Participants were informed that the aliens were considering two possibilities for each issue (i.e., “The aliens are building a new power plant that will generate energy from one of two materials—Material A and Material B”) and participants were tasked with helping the aliens decide by sampling information about each of the options. Participants had access to a button that would generate the relevant information (e.g., “Each unit of Material A produces X MORE/LESS units of energy than each unit of Material B”). Each time participants clicked the button, the random variable X was drawn from a normal distribution with mean 0, $$X\sim N(0,SD)$$. This meant that the true information that participants could sample was normally distributed and (on average) did not favor one option over the other. Participants had the freedom to sample as much or as little as they wished before responding.

Crucially, participants in the choice condition were asked to choose the option which they thought was better (i.e., Material A or B), whereas participants in the estimation condition were asked to assess the degree to which one option was better than the other using a sliding scale (Fig. 3) that encouraged participants to view the scenario as distinct from a binary choice. The actual choice or estimate that participants made was largely unimportant to the analyses we present below—instead, our aim was to evaluate the relative degree of polarization and extremism between the choice and estimation conditions by comparing patterns of information search in each scenario.

Participants in both conditions experienced a total of 80 scenarios: 40 in which the button enabled them to sample information from the world (i.e. gathering information using their “equipment” or “tools”) and 40 in which the button allowed for sampling information from others (i.e. participants could consult with local alien experts to obtain relevant information). The scenarios were designed to incorporate a variety of issues that differed in terms of their subject matter as well as the degree to which they evoked affective involvement52,53: the 80 questions included 20 affect-poor, 16 affect-rich, 22 politically charged, 8 risky, 10 investment, and 4 attention-check scenarios.
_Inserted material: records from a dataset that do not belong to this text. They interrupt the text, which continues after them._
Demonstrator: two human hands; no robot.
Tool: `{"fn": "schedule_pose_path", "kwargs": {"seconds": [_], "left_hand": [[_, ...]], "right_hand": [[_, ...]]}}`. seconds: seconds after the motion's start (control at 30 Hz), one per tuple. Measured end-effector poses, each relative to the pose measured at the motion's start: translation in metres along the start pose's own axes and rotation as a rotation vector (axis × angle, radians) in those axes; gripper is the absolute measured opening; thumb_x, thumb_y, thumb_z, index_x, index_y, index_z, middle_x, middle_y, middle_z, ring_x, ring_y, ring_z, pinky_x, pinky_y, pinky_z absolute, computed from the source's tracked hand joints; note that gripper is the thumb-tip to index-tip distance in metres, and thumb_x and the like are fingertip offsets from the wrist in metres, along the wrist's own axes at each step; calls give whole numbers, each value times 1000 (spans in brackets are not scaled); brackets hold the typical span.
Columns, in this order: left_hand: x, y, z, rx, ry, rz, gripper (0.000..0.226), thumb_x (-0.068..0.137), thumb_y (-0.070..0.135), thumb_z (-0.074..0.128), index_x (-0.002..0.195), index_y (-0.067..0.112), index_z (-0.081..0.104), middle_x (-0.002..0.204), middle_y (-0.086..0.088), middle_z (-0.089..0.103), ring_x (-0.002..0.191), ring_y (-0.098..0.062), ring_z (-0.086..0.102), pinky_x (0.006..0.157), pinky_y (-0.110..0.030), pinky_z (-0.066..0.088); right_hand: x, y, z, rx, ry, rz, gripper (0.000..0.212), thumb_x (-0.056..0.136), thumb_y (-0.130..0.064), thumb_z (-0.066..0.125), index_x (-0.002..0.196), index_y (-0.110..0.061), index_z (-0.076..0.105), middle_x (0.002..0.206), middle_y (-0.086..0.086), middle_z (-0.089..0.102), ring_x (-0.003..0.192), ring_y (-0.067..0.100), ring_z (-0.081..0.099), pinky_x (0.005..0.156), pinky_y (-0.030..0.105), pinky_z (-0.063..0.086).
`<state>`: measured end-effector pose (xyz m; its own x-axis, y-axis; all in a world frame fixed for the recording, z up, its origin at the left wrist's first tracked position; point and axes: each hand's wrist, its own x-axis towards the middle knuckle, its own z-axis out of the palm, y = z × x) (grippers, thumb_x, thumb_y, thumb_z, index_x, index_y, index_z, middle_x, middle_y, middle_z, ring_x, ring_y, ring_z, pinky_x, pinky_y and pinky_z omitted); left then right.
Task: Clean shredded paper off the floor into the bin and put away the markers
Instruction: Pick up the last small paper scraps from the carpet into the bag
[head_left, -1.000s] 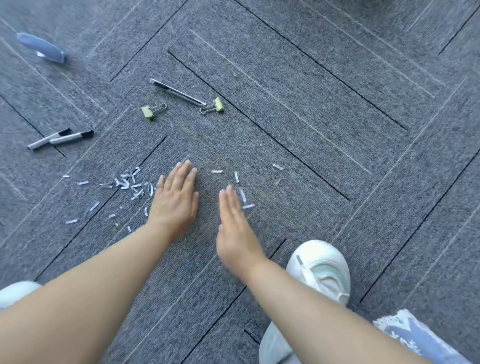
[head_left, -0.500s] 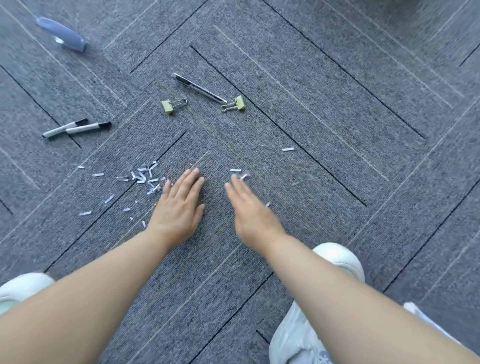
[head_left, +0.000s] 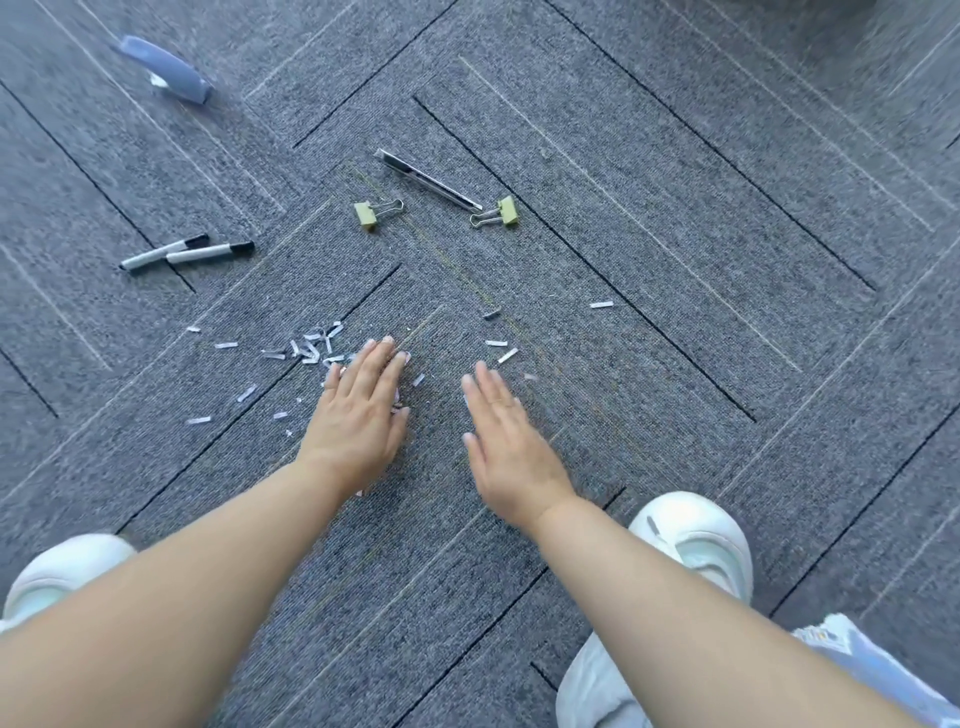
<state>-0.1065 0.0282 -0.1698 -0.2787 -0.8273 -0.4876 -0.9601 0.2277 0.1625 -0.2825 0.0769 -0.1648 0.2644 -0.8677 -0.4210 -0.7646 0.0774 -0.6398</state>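
White shreds of paper (head_left: 310, 349) lie scattered on the grey carpet, thickest just left of my left hand (head_left: 361, 415). That hand lies flat, palm down, fingers straight, with a few shreds at its edges. My right hand (head_left: 506, 448) is also flat with straight fingers, a little to the right, blurred by motion. A few loose shreds (head_left: 501, 349) lie beyond its fingertips, one more (head_left: 601, 305) farther right. Two white markers with black caps (head_left: 187, 251) lie side by side at the left. No bin is in view.
A metal utility knife (head_left: 428, 179) and two yellow binder clips (head_left: 366, 214) (head_left: 506, 212) lie farther out in the middle. A blue-grey object (head_left: 166, 70) lies at the far left. My white shoes (head_left: 693, 540) (head_left: 62, 569) flank my arms.
My right hand has drawn back toward me and to the right, leaving shreds beyond its fingertips. My left hand stays flat by the main pile. The view has shifted slightly.
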Motion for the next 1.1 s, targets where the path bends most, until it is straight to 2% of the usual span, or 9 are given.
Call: {"fn": "schedule_pose_path", "kwargs": {"seconds": [0.07, 0.17, 0.3, 0.57, 0.63, 0.7, 0.8, 0.97, 1.1], "left_hand": [[1, -5, 0, -5, 9, -14, 60, 98, 34, 27, 147, 15, -1, 155, 1, -13, 139, -9, -18, 114, -36, -10], [1, -10, -1, 13, -13, -29, 60, 98, 36, 25, 146, 16, -5, 154, 1, -16, 139, -11, -19, 114, -35, -11], [-1, -14, -1, 27, -32, -25, 60, 98, 36, 23, 146, 17, -8, 153, 1, -19, 137, -9, -21, 114, -34, -11], [-4, -25, -7, -40, 5, -41, 60, 98, 35, 27, 147, 15, -1, 155, 0, -14, 138, -9, -18, 112, -33, -11], [-8, -33, -7, -29, -5, -49, 60, 98, 35, 26, 147, 15, -2, 154, 1, -15, 140, -12, -16, 112, -33, -11], [-13, -42, -5, -28, -10, -52, 60, 98, 35, 25, 147, 15, -2, 154, 2, -17, 139, -11, -18, 112, -34, -11], [-21, -50, -4, -55, -21, -68, 61, 98, 36, 25, 147, 14, -3, 154, 1, -18, 135, -7, -23, 112, -34, -11], [-28, -56, 1, -67, -57, -60, 62, 98, 40, 23, 146, 17, -9, 151, 1, -24, 131, -6, -29, 111, -31, -10], [-34, -61, 6, -107, -31, -40, 64, 97, 39, 28, 147, 14, -4, 153, 0, -19, 132, -5, -25, 115, -33, -7]], "right_hand": [[8, 3, -10, -9, 115, -30, 54, 99, -23, 25, 145, -20, -4, 152, -5, -15, 138, 8, -17, 114, 28, -9], [23, 36, -39, -174, 328, 259, 60, 96, -19, 28, 144, -11, -8, 152, 5, -16, 140, 17, -16, 115, 34, -7], [40, 62, -67, -167, 239, 552, 62, 97, -26, 29, 144, -6, -7, 153, 12, -16, 140, 23, -13, 115, 38, -2], [28, -12, -7, -66, 8, -125, 52, 97, -14, 31, 146, -18, 12, 155, -5, 4, 141, 9, 0, 116, 28, 5], [23, -7, 0, -107, 155, 35, 57, 97, -19, 31, 146, -15, 2, 154, -2, -7, 141, 12, -10, 115, 31, -3], [15, 7, -2, -121, 275, 413, 66, 96, -29, 31, 144, -9, -11, 152, 7, -19, 140, 19, -16, 113, 33, -8], [5, 16, -1, -138, 204, 640, 73, 96, -38, 27, 140, -4, -20, 148, 15, -26, 138, 24, -21, 112, 36, -8], [10, -37, 41, -37, 83, 416, 64, 97, -37, 17, 132, -10, -29, 141, 9, -38, 133, 22, -31, 113, 37, -11], [25, -74, 51, 64, 45, 77, 61, 99, -30, 24, 142, -14, -16, 142, -4, -34, 134, 9, -27, 108, 22, -8]]}}
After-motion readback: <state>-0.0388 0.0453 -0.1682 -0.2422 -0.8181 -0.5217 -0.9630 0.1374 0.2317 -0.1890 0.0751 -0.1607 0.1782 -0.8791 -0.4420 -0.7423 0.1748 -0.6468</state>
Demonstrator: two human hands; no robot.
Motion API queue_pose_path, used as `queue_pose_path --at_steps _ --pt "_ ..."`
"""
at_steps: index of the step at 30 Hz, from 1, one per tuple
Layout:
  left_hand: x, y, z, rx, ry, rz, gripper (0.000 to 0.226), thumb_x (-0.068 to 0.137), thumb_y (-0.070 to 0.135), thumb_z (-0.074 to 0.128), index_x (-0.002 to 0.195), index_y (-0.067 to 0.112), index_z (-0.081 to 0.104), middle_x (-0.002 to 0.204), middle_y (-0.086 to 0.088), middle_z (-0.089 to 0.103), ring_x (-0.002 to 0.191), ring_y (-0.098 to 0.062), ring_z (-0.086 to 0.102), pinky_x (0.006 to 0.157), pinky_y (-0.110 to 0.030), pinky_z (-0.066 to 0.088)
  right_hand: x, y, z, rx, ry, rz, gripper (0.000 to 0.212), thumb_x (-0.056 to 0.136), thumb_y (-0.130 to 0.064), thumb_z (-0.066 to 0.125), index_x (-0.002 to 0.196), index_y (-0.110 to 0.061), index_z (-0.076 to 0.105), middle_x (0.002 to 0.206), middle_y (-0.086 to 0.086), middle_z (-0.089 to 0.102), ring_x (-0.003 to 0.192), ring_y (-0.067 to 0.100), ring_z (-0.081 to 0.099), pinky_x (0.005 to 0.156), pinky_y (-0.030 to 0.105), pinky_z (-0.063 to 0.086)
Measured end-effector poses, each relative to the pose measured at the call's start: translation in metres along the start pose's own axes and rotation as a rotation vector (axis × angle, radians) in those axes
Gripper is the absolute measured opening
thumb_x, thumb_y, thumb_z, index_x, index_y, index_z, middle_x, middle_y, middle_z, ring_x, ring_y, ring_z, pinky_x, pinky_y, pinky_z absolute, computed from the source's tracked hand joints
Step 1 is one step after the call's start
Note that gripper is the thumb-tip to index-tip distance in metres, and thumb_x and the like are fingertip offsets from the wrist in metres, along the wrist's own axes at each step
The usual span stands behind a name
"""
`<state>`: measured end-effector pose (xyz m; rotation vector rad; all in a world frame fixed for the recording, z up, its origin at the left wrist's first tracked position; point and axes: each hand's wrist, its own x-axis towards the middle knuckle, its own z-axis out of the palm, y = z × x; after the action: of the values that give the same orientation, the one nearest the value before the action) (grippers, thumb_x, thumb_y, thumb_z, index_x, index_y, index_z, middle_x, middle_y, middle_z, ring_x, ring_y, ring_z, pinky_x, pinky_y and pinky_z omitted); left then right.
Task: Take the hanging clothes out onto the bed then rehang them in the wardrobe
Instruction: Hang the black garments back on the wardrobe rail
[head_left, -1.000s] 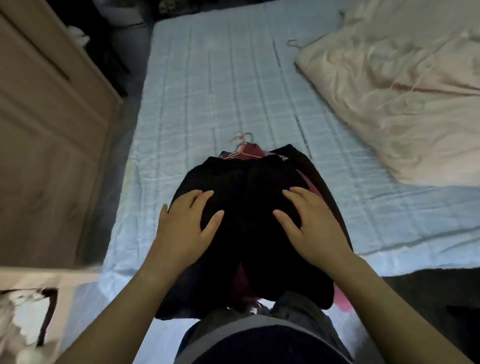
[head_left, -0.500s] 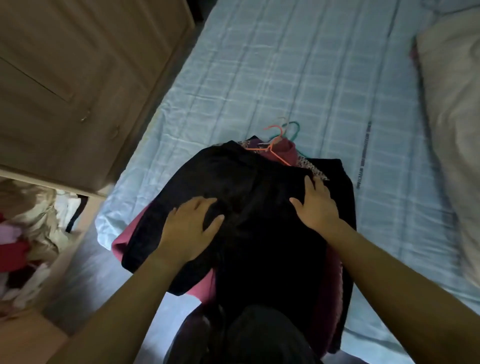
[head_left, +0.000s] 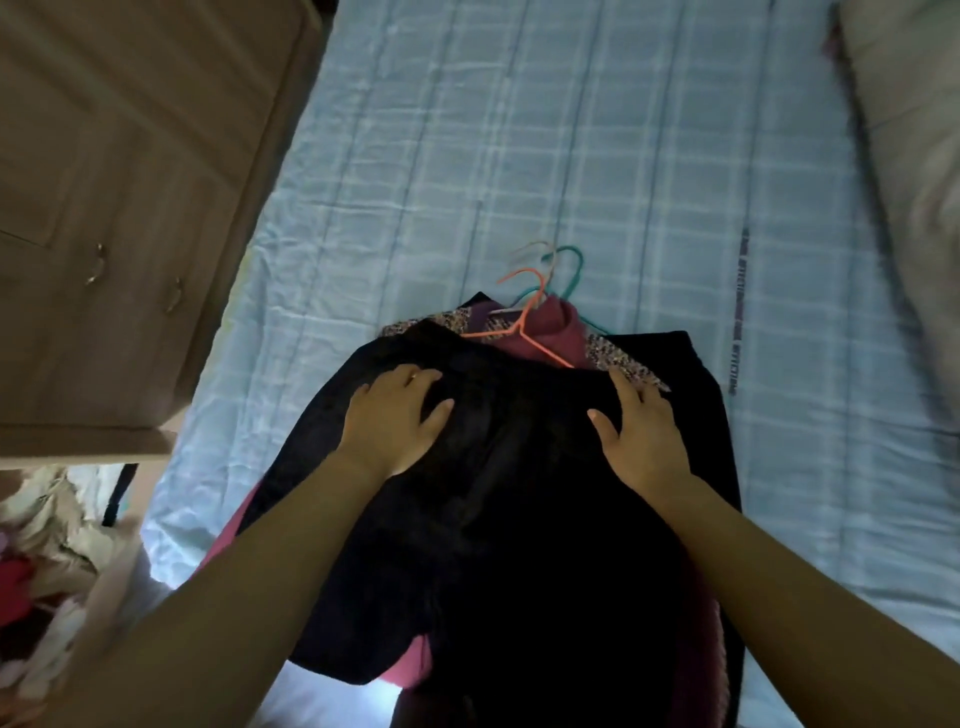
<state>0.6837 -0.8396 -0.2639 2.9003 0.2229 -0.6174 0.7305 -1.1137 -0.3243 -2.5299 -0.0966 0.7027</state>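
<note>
Over the last second both hands have slid up the pile of dark clothes on hangers (head_left: 519, 519), away from the person's body. The left hand (head_left: 387, 423) now presses flat near the top edge of the black garment, and the right hand (head_left: 641, 441) reaches the speckled patterned shoulder (head_left: 623, 361), which was covered before. The coral, teal and pale plastic hanger hooks (head_left: 540, 291) show more fully than before. The view has swung left: the pale wooden wardrobe door (head_left: 130, 208) now fills the upper left, and the cream bedding (head_left: 914, 130) has shrunk to the right edge.
</note>
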Motion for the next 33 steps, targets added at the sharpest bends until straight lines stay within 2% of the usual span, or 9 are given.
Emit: queue_pose_path --at_steps 2,6,10,15,20,24,28,30,33 --pt "0.024 -0.002 0.001 -0.006 0.031 0.045 0.07 0.083 0.059 0.021 0.13 0.018 0.052 0.133 -0.007 0.05 0.12 -0.028 0.049 0.096 -0.047 0.044 -0.003 0.0 -0.002 0.074 0.011 -0.004 0.058 0.095 -0.042 0.044 0.147 -0.025 0.024 0.147 0.017 0.028 0.134 0.034 0.029 0.102 0.046 0.038" --pt "0.07 -0.009 0.002 -0.002 0.069 0.103 0.063 0.087 0.054 0.029 0.133 0.016 0.049 0.138 -0.013 0.047 0.124 -0.033 0.046 0.098 -0.05 0.042 -0.004 -0.006 -0.006 0.143 0.084 0.012 0.053 0.094 -0.042 0.044 0.144 -0.028 0.032 0.146 0.015 0.031 0.123 0.032 0.046 0.085 0.04 0.049" --pt "0.11 -0.02 0.009 0.093 -0.094 0.114 0.066 0.087 0.06 0.022 0.137 0.024 0.044 0.138 -0.008 0.047 0.126 -0.03 0.043 0.101 -0.051 0.037 0.017 -0.009 -0.004 0.11 0.11 0.043 0.05 0.095 -0.039 0.047 0.142 -0.027 0.037 0.146 0.012 0.035 0.125 0.028 0.045 0.084 0.036 0.047" --pt "0.122 -0.03 0.017 -0.017 -0.126 0.189 0.068 0.084 0.063 0.021 0.121 0.019 0.057 0.115 -0.011 0.059 0.108 -0.032 0.054 0.089 -0.044 0.046 0.023 -0.011 0.004 0.185 0.151 0.016 0.044 0.094 -0.033 0.05 0.137 -0.022 0.045 0.135 0.01 0.049 0.117 0.027 0.052 0.086 0.036 0.047" --pt "0.083 -0.032 -0.017 -0.226 0.046 0.213 0.052 0.09 0.052 0.031 0.102 0.014 0.065 0.092 -0.004 0.061 0.091 -0.026 0.057 0.075 -0.034 0.044 0.003 -0.032 -0.008 0.207 0.217 -0.069 0.036 0.095 -0.028 0.051 0.129 -0.017 0.053 0.127 0.008 0.055 0.109 0.024 0.057 0.081 0.029 0.045" --pt "0.03 -0.025 -0.048 -0.253 0.22 0.188 0.025 0.095 0.035 0.05 0.098 0.017 0.066 0.077 0.009 0.046 0.083 -0.021 0.055 0.066 -0.026 0.031 -0.035 -0.042 -0.031 0.249 0.254 -0.181 0.034 0.096 -0.031 0.05 0.128 -0.02 0.055 0.124 0.003 0.058 0.109 0.018 0.057 0.084 0.022 0.041" --pt "-0.044 -0.016 -0.071 -0.326 0.427 0.127 0.039 0.088 0.053 0.044 0.095 0.023 0.068 0.079 0.004 0.056 0.073 -0.013 0.056 0.066 -0.028 0.044 -0.086 -0.052 -0.056 0.272 0.316 -0.293 0.034 0.095 -0.03 0.052 0.128 -0.024 0.055 0.121 0.001 0.06 0.109 0.008 0.053 0.087 0.014 0.036" --pt "-0.086 -0.012 -0.079 -0.355 0.507 0.108 0.036 0.089 0.054 0.05 0.091 0.023 0.069 0.08 0.006 0.058 0.072 -0.009 0.055 0.068 -0.017 0.042 -0.113 -0.058 -0.061 0.277 0.35 -0.346 0.035 0.094 -0.029 0.054 0.128 -0.026 0.055 0.115 -0.002 0.057 0.099 -0.002 0.048 0.082 0.009 0.033" --pt "-0.15 -0.019 -0.086 -0.399 0.588 0.04 0.033 0.085 0.051 0.05 0.086 0.024 0.07 0.079 0.007 0.059 0.072 -0.006 0.055 0.069 -0.006 0.035 -0.15 -0.073 -0.061 0.249 0.361 -0.406 0.036 0.093 -0.031 0.054 0.129 -0.032 0.054 0.109 -0.007 0.044 0.089 -0.005 0.04 0.075 0.015 0.038"
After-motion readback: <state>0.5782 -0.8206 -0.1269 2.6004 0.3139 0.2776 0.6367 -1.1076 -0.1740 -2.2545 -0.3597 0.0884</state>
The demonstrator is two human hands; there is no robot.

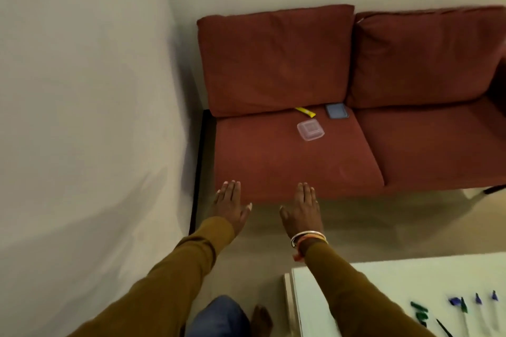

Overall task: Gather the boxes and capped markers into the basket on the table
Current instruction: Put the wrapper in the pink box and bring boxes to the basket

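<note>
Nearest, short of the sofa (273,167), a blue-clad knee (219,314) and a bare foot (261,320) show above the floor. Right of them, also short of the sofa, a white table (356,282) carries green and blue markers (462,306), too blurred to tell whether they are capped. The left hand (230,206) and the right hand (302,210), bangles (308,236) at its wrist, stretch flat toward the sofa's front edge, fingers straight, holding nothing. Only red seat cushion lies between them and a clear box (310,131) on the sofa's left seat. Behind it, a yellow marker (305,111) pokes from under the back cushion, a dark blue box (337,110) just to its right. A pale wall (82,90) flanks the sofa.
</note>
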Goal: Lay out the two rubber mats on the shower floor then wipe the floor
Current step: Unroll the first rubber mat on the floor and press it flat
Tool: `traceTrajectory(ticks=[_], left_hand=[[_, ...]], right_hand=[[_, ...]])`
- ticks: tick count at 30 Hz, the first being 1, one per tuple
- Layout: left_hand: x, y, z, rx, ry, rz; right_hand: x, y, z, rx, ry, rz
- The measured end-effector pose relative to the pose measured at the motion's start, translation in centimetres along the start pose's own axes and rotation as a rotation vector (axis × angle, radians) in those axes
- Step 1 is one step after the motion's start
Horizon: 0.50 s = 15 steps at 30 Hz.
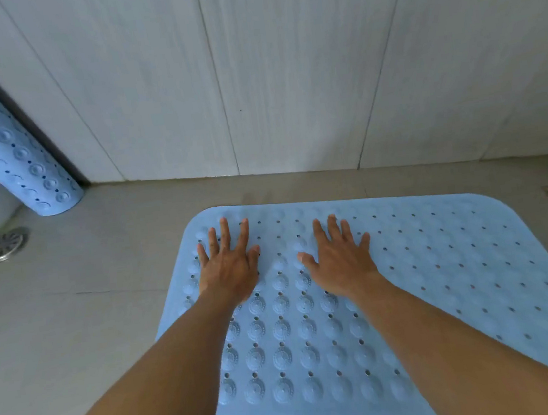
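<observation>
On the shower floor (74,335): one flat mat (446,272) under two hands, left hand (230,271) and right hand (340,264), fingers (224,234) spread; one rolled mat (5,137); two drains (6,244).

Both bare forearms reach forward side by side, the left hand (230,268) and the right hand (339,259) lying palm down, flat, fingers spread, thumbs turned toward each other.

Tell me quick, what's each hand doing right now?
Left hand: open, fingers spread, flat on the laid-out mat, holding nothing.
Right hand: open, flat on the same mat, holding nothing.
</observation>
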State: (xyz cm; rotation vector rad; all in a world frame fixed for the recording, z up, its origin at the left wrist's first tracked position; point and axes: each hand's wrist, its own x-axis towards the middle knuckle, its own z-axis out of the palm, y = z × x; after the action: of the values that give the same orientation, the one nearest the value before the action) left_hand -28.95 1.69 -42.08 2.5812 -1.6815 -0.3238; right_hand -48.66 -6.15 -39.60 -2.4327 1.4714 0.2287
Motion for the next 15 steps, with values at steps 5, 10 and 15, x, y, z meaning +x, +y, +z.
traceTrajectory(ticks=[5,10,15], left_hand=[[2.3,-2.5,0.4,0.071,-0.056,0.021],[2.2,-2.5,0.9,0.085,-0.029,0.012],[2.3,-2.6,0.8,0.068,-0.030,0.030]], right_hand=[[3.9,-2.2,0.1,-0.022,-0.019,-0.006],[5.5,-3.0,1.6,-0.042,-0.064,-0.017],[5.6,-2.7,2.1,-0.058,0.014,-0.046]])
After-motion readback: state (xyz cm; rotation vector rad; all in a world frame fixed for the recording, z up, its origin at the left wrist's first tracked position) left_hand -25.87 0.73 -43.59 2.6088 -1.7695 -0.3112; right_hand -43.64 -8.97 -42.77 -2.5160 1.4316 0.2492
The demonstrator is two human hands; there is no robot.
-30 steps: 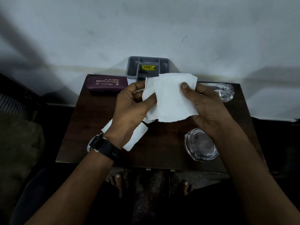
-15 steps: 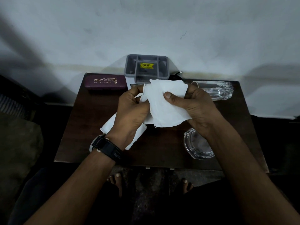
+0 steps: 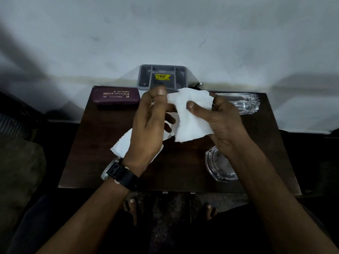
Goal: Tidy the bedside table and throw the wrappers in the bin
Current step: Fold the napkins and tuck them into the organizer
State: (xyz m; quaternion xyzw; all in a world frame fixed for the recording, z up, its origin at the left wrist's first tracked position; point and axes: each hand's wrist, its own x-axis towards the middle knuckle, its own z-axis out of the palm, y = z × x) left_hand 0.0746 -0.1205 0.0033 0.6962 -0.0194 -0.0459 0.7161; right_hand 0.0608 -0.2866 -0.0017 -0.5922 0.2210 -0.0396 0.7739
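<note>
Above the dark wooden bedside table [image 3: 183, 171], my right hand [image 3: 222, 121] pinches a white tissue [image 3: 190, 116] between thumb and fingers. My left hand [image 3: 150, 123] hovers just left of the tissue with its fingers spread and slightly curled; something small and shiny shows by its fingers, too blurred to name. A second white paper [image 3: 122, 146] lies flat on the table beneath my left hand, partly hidden by it.
A maroon spectacle case [image 3: 115, 95] lies at the back left. Against the wall stands a grey compartment organiser [image 3: 162, 76] with a yellow price sticker. A clear glass [image 3: 245, 103] lies on its side at the back right, a glass ashtray [image 3: 220, 164] at the front right.
My left hand has let go of the tissue's left edge and drawn back to the left. My right hand has gathered the tissue, which now looks narrower and more bunched.
</note>
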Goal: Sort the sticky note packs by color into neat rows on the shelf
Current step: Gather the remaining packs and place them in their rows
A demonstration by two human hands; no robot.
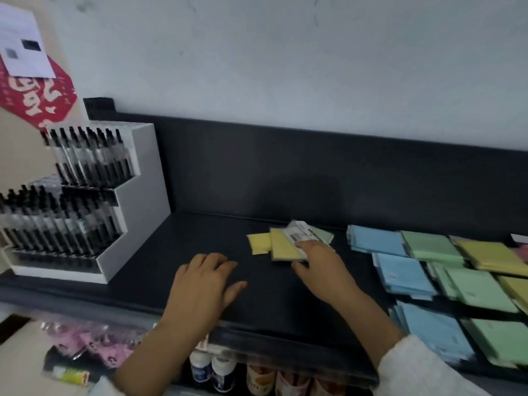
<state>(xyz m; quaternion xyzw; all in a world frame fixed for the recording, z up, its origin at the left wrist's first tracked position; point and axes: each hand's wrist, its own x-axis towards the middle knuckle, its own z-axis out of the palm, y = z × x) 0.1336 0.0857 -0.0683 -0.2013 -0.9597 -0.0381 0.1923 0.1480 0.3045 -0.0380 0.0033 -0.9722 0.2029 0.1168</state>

A complete list of the choice scenarios, along with the data and analyses presented here, is provided on the Open Science Framework at osf.io/jsb52. Representative examples of scenarios under each category are shown in Table 1.

### Participants

We recruited a total of 95 Prolific Academic workers for each condition for a total of 180 participants. This was composed of two stages of data collection: an initial sample of 40 participants in the choice and estimation conditions, assigned to conditions based on when they signed up to participate; and a preregistered replication study that randomly assigned 110 participants to either the choice or estimation condition. Our goal was to obtain data from approximately 85 participants in each condition, which is sufficient to identify relationships between individual-difference measures when they are present and to support the null hypothesis with a Bayes factor of 3 or more (moderate evidence) when there is no relationship between measures. A formal power analysis is provided in the supplement.

Ten participants from the choice condition and eleven from the estimation condition were removed because they failed attention checks or failed to respond at all on multiple trials. Hence, we retained responses from 85 individuals in the choice condition and 84 in the estimation condition, very close to our goal of 85 participants per condition. Participants in the choice condition were 54 women (30 men, 1 non-binary/other) with a mean age of 33.62 (SD = 11.63). For the estimation condition, participants were 45 women (37 men, 2 non-binary/other) with an average age of 36.59 (SD = 12.71). All participants indicated that they were from the United States and fluent English speakers. Participants were paid \$10 per hour for their participation in the experiment.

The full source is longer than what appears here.